Não se recorda onde leu mas registou na sua mente que nomes com três sílabas são marcantes. Por isso, quando decidiu trocar o seu Miguel de nascença por outro, pariu Mike El Nite. “Esse foi só um dos motivos pelo qual escolhi este nome – há mais”, arranca: “tem a ver também com o factor super-herói. Cresci muito no imaginário da banda desenhada e dos super-heróis – Mike El Nite é uma persona que, a nível tónico, pode dizer-se em três sílabas mas que é muito mais do que isso, é uma história que vai acontecer ao longo da minha vida”. Por agora, a sua música é a vida mas ainda é difícil viver da música. “Vivo para a música, digamos assim. Pretendo viver disto, as coisas estão melhores do que alguma vez estiveram mas não é estável – não é estável, neste momento. Ainda há muito caminho para percorrer para tornar isto estável. Mas estou a trabalhar nesse sentido e acredito que quando as pessoas querem mesmo uma coisa, se trabalharem o suficiente, essa coisa acontece”.

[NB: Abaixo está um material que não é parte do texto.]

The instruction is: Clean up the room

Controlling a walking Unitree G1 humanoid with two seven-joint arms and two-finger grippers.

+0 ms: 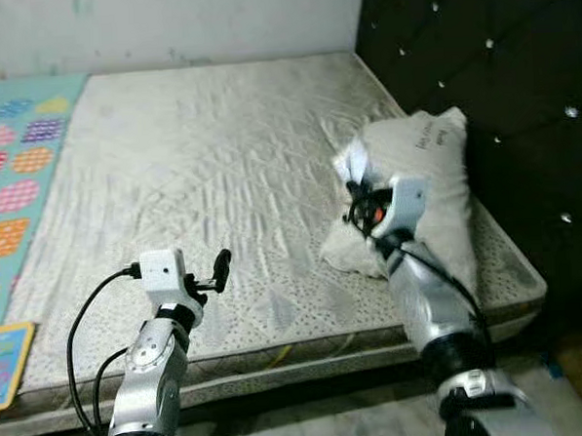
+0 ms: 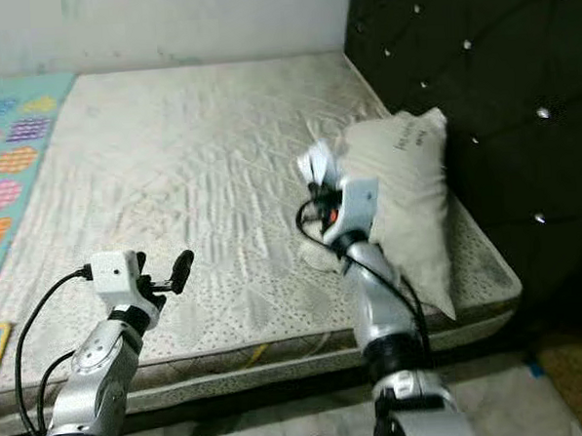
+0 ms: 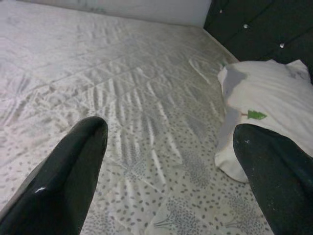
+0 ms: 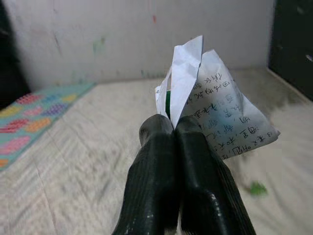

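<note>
A crumpled white sheet of paper (image 4: 205, 98) with printed writing is pinched in my right gripper (image 4: 174, 125), whose fingers are shut on it. In the eye views that paper (image 1: 354, 161) is held just above the left edge of a white pillow (image 1: 430, 167), which leans on the mattress beside the headboard. My left gripper (image 1: 218, 269) hovers open over the front part of the bare grey mattress (image 1: 200, 154). Between its fingers (image 3: 73, 161) there is only the mattress cover, with the pillow (image 3: 266, 98) off to one side.
A dark tufted headboard (image 1: 497, 51) rises along the right side of the bed. A colourful patterned mat (image 1: 15, 164) covers the mattress's left side, and a colourful flat item (image 1: 1, 360) lies at the front left corner. A pale wall (image 1: 164, 24) stands behind.
</note>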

Os sonhos, entretanto, vão-se concretizando: quando Kendrick Lamar foi confirmado no 22º Super Bock Super Rock, afirmou que adorava actuar no mesmo dia – o que acabou por acontecer, a 16 de Julho de 2016. O que é que se segue, agora, Miguel? “O que vier: i’m ready. Ambiciono palcos maiores, espectáculos mais completos a nível audiovisual, continuar a provar às pessoas que desacreditam no meu trabalho que “take your time”, oiçam isto. Eu gosto mesmo disto e acho que sou bom nisto. Portanto, quero continuar a desmistificar, continuar a surpreender, continuar a fazer boas performances e viver disto – sem dúvida”. Seja feita justiça às suas palavras.